◆ AIM OF THE TASK:
Your reply should consist of one number: how many lines below contain "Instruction".

DATASET CONTENT Start Marker

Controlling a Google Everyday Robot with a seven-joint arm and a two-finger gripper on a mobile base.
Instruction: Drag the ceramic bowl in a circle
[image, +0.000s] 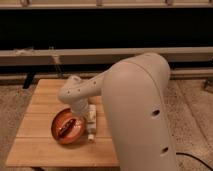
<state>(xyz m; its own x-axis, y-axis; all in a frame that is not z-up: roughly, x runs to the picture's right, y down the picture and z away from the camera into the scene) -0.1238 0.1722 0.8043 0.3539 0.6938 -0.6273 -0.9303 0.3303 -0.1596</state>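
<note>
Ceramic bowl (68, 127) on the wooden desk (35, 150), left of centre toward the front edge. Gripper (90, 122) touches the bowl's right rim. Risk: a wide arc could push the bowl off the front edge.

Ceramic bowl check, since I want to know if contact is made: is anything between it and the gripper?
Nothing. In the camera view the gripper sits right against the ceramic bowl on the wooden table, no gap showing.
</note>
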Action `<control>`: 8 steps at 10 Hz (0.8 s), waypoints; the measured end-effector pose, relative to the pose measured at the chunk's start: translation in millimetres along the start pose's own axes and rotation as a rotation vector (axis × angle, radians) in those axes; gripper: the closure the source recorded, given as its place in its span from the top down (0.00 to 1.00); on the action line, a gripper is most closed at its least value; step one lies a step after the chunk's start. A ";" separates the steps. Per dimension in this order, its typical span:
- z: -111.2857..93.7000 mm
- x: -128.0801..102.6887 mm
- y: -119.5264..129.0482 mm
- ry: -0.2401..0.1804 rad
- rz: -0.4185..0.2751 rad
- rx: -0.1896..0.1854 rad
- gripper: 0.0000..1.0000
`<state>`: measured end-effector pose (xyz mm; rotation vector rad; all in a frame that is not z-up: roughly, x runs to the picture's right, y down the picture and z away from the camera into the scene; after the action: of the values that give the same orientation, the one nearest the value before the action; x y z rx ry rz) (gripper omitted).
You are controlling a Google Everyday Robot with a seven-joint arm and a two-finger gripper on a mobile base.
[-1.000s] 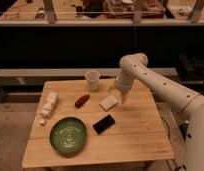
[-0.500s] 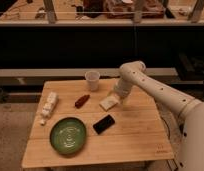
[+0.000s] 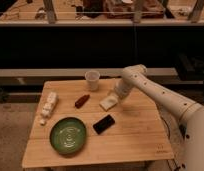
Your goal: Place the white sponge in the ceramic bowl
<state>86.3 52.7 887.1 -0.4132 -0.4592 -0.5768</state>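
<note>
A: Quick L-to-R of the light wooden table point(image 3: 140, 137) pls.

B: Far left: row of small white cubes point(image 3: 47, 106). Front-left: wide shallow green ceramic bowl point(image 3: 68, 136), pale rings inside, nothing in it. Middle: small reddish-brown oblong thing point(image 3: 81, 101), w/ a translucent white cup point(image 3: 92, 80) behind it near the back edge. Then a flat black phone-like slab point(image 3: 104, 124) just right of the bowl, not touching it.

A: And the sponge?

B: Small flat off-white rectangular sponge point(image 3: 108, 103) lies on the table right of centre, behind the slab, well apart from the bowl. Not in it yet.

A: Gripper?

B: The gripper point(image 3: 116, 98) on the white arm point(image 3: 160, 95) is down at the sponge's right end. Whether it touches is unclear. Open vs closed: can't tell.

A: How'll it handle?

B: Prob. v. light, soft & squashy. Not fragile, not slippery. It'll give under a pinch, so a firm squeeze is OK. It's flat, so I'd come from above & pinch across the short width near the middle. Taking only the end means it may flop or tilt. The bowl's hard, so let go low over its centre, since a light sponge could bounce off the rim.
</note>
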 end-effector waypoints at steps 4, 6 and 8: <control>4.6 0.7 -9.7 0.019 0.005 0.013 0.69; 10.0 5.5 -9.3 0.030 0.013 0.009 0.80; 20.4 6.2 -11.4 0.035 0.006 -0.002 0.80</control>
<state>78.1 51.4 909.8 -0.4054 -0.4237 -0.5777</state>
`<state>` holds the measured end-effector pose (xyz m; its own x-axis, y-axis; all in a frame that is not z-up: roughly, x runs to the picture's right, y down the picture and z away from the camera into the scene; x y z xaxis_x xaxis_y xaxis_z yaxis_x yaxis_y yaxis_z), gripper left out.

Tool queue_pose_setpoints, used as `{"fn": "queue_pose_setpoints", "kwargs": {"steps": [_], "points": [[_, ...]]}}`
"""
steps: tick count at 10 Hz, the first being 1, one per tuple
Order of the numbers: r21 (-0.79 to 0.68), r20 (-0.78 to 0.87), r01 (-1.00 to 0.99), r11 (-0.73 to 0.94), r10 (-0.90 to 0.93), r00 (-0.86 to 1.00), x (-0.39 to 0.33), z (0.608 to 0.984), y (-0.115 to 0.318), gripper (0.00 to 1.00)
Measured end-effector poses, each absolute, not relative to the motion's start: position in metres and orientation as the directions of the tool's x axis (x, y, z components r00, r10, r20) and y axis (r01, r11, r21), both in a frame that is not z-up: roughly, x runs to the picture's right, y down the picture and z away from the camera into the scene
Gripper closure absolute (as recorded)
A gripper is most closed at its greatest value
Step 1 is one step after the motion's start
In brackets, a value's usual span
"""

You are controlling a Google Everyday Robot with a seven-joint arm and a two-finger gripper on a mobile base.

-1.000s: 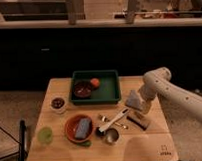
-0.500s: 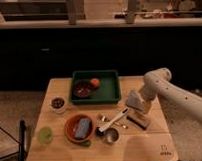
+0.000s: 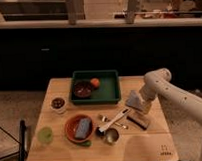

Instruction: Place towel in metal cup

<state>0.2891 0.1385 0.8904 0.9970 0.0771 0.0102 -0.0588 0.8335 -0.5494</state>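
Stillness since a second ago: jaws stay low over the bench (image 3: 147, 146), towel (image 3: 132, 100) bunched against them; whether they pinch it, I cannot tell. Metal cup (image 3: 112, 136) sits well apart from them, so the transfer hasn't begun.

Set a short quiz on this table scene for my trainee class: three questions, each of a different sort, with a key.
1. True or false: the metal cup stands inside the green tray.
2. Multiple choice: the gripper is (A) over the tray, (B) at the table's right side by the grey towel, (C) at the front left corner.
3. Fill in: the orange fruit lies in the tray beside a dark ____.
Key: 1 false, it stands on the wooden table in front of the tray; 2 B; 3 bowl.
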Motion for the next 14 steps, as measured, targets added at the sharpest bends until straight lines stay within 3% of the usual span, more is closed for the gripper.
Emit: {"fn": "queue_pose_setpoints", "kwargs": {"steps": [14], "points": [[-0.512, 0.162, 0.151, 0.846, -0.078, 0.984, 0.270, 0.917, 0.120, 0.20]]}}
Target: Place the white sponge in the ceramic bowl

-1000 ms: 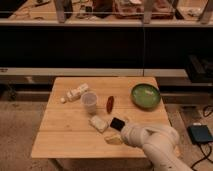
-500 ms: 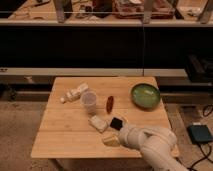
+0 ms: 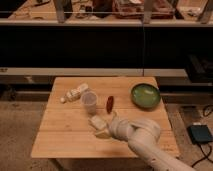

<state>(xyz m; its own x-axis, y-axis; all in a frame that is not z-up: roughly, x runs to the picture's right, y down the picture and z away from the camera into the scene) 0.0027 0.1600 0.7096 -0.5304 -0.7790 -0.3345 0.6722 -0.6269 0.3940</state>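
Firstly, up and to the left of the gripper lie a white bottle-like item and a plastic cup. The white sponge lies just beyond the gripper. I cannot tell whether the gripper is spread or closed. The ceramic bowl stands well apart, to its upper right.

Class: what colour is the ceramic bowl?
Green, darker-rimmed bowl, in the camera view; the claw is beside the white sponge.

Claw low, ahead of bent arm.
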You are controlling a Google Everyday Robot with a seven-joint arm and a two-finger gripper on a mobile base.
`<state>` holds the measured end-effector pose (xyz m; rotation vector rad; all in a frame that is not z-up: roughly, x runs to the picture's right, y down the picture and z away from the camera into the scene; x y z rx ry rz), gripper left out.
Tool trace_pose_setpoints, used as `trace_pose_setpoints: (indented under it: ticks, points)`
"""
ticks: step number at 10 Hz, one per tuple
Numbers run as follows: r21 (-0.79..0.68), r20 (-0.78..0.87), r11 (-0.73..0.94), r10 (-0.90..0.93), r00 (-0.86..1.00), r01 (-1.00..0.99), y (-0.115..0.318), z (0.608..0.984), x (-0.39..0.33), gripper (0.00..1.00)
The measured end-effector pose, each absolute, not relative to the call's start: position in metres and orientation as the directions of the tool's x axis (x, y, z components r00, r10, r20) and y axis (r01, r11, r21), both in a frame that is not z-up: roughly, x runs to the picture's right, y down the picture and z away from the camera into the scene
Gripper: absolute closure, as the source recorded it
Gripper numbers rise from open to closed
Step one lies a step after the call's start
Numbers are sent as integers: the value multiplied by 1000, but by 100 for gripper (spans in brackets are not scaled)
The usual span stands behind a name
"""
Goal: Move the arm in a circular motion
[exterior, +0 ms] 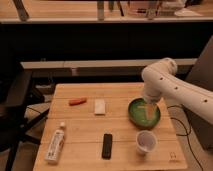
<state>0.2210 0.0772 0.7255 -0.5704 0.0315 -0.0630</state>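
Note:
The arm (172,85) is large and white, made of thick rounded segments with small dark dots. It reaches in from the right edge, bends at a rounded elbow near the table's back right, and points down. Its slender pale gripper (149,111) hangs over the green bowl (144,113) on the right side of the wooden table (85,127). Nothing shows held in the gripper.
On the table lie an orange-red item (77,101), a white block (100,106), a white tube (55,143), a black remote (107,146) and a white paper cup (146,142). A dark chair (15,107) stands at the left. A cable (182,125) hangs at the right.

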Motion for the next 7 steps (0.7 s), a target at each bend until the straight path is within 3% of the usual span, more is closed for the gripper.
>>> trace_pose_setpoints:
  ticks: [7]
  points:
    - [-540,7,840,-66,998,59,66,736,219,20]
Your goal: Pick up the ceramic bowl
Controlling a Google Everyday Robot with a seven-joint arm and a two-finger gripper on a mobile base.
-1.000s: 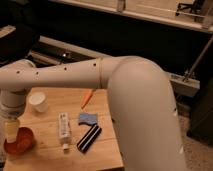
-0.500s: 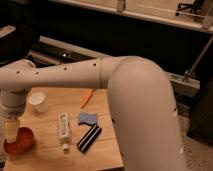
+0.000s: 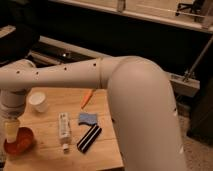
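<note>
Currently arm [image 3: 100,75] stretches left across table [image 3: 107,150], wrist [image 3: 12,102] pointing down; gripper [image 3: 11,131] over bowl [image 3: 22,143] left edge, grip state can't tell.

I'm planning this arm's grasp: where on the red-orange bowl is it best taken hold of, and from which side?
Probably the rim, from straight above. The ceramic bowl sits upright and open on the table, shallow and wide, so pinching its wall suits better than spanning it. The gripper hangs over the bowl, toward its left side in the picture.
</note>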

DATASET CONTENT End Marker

◆ WRITTEN REPLY:
2